By: Kathryn Beaton | Date: November 8, 2017
"Academic Ableism" Author Interview--Part 1

This University Press Week, we're featuring an interview with Jay Timothy Dolmage. He's an Associate Professor of English at the University of Waterloo and author of the forthcoming book Academic Ableism: Disability and Higher Education, which argues that inclusiveness allows for a better education for everyone. Today's theme is "producing the books that matter," and the larger theme of UP Week is #LookItUp: Knowledge Matters. We are proud to offer a large selection of disability studies books, and feel that they are essential to dispelling misconceptions.

Hang tight for Part 2 of the interview when the book releases in December!

 

You use the phrase "steep steps" throughout the book as a metaphor for how universities keep certain students out—and sometimes as a literal obstacle, too! Can you explain th at a bit?

I am always searching for visual and spatial metaphors to try and explain things to myself and to others.
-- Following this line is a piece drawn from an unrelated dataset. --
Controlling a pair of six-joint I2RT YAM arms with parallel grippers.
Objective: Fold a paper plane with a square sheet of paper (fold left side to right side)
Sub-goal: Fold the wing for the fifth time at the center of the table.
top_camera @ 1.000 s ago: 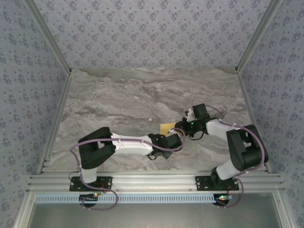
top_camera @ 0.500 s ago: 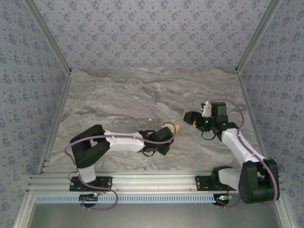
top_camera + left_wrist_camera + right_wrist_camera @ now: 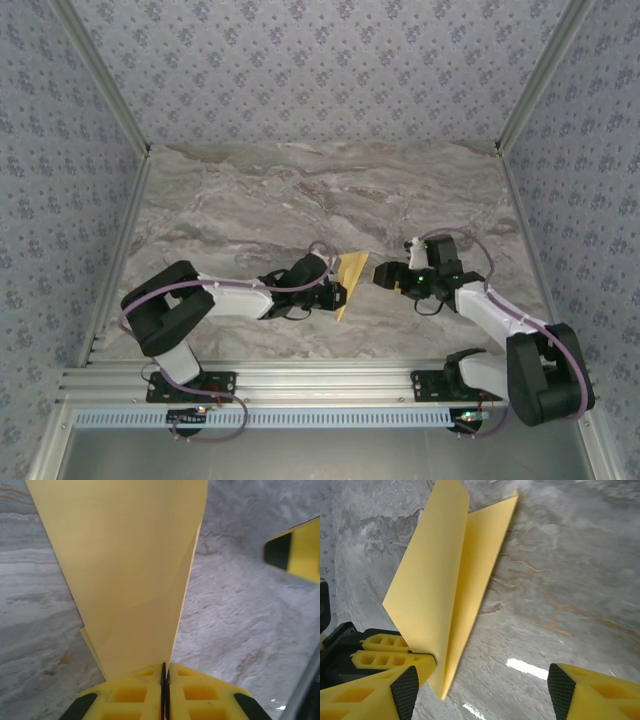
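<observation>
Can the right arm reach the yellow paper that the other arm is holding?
Probably yes. The right fingers stand open, close to the paper, and nothing lies between them and it. The left fingers pinch only its narrow end, so the wide part looks free to grab.

Left wrist view: paper plane (image 3: 130,575) top cut off.

The paper plane (image 3: 130,570) between the left fingers (image 3: 132,696) is thin, matt yellow paper, smooth apart from sharp creases. Left fingers and right fingers (image 3: 365,700) look like matt yellow moulded plastic with open pockets. The right pads (image 3: 404,692) are black and finely textured. The worktop (image 3: 580,570) beneath the right fingers is smooth, stone-patterned and semi-glossy.
</observation>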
The contrast between ramps and steps on college campuses is one of those metaphors…When you walk around campuses, the steps really are steep and they are wide, and they are everywhere—and they aren’t really about mobility, they are architectural statements on the most important buildings. So they send a message…[of] schooling as a place to sort society, to decide who gets to go up to which step and who does not. Is this really how we want to think of education—as a place that solidifies and reinforces unequal privilege and unequal access?

The metaphor works, hopefully, because you can contrast the steps with ramps, which are functionally much better, they provide equal access, but when you see them on campuses, they are hidden around the back of buildings, they are temporary, they are an after-thought. And that says something very powerful too: disability or, more broadly, people who think differently, move differently, or who come from different backgrounds, the ramps are for them to come in the back door and get something less. My real goal would be for teachers and administrators to think of the work of higher education as being about building more ramps, tearing down more steps.

 

 

Academic Ableism draws on Margaret Price's 2011 book Mad at School (also published by the University of Michigan Press), about mental disability in higher education. What were some points of hers that you agreed or disagreed with as you wrote your own book?
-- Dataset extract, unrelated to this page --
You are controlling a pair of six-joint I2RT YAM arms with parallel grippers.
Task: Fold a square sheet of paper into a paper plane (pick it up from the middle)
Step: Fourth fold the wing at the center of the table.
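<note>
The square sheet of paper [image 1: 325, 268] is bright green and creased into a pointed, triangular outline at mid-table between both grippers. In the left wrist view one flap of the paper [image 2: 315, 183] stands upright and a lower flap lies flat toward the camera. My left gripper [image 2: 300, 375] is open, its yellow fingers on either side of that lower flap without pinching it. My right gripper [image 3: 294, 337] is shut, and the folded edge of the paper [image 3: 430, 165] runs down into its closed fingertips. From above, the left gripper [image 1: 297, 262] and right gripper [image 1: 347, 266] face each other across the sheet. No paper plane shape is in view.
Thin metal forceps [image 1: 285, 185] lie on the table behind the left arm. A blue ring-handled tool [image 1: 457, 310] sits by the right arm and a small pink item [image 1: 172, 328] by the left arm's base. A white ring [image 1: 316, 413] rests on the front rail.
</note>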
I really didn’t disagree with anything that Margaret wrote! I have had a long line of students for whom that book, Mad at School, was what allowed them to be in school, or stay there, it was such a powerful message that what they were experiencing wasn’t unique to them, and that their way of thinking and being was valuable. I have given my copy of that book away—and had to buy a new one—at least ten times.

 

 

You write about how "hyper-heteronormative sexual acquisitiveness" is one way students measure one another when trying to fit in, and you tie this into rape culture's pervasiveness in movies about college life and on actual campuses. What does your book suggest in terms of how students and educators can fight this?
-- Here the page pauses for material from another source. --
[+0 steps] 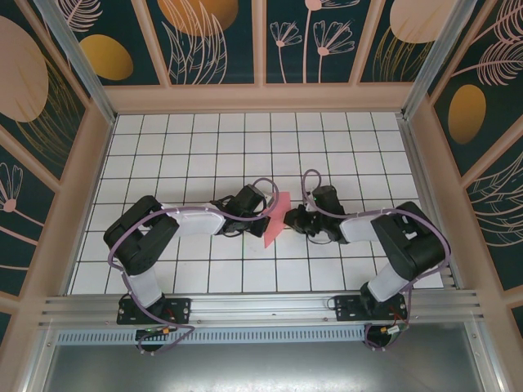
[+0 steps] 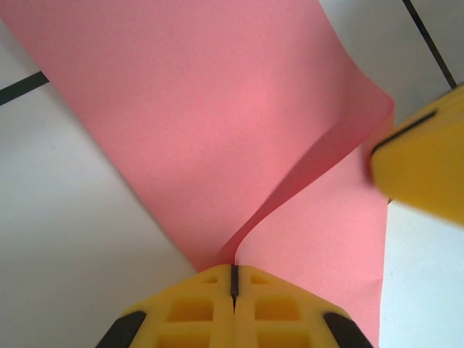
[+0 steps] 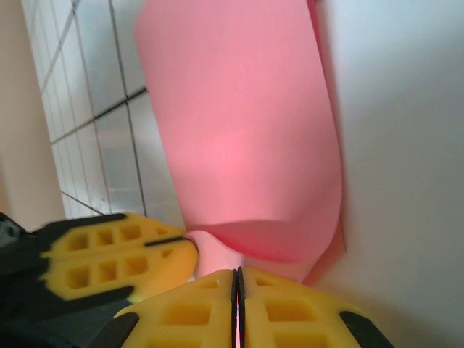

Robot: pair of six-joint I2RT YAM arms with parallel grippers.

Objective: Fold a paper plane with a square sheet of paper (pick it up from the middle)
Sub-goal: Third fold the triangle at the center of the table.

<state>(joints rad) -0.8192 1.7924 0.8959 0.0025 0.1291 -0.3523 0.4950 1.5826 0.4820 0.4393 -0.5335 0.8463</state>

OK, this is a tricky one. Part of what I am saying in that section is that when we look at how popular culture views the university, in particular through films like Old School or Animal House, education is always sexualized, and sexualized in a relatively straightforward way: college is where you go to party and have sex, and thus women are constructed as passive objects. But then this fits into a much bigger picture…the idea that universities have always had a eugenic function, bringing together, supposedly, the best “stock.” It is also about the traditional power imbalances on campus—it really wasn’t long ago that women weren’t allowed to study at all. My own school has an engineering building that until recently had basically zero women’s washrooms, because they never thought they would be needed. So we see rape culture reflected in these movies; and we also see sexism as central to the real schools we work at.

I’ll suggest one way we should not fight this: we should not fight this by foregrounding the rights of accused rapists, as Betsy DeVos, the new U. S Education Secretary has. That can only have a chilling and silencing effect. But we should fight this by talking more about this culture—at my own school we hosted a rape culture teach-in, and it was tremendously well-attended. It mattered to have Professors openly talking about this culture, naming it. That’s a good first step. I also think it is essential to understand the historical links between eugenics, ableism, and rape culture; and practically, we need to link support systems that engage with disability and with sexual violence—rape culture has been a huge disabling force on college campuses.

 

 

In writing this book, you aimed to use "plain language" and make it appealing to readers outside of academia too. For people who aren't in higher education, what are some steps they can take to combat ableism in their own workplaces and communities?

I truly believe that the college or university is so similar to other enterprises, especially other places where “knowledge work” happens. These types of workplaces are powerful incubators for ableism, whether they are tech startups, schools, large modern corporations, etc.—these places thrive as cultures where workers are afraid to admit to any form of weakness or distress, or any need for accommodation or adjustment, in part because of the economic and labour models they are built on (lots of contract labour, lack of supports and benefits, focus on immediate profit or cost-cutting over long-term investments) and in part because the ethic of the work is in fact ableist: it’s all about being very smart, very energetic, very social, and at the same time totally self-sufficient. You end up with monocultures: the same types of bodies and minds on the path to quick burnout.

I think the way to combat this is to look instead at the bigger, long-term picture. For any enterprise to thrive, there need to be career-long supports that allow workers to be productive over the long term. So the steps we can take to combat this form of ableism requires workers to organize and prioritize a different set of goals, that are more about keeping together a diverse group of thinkers over a longer term.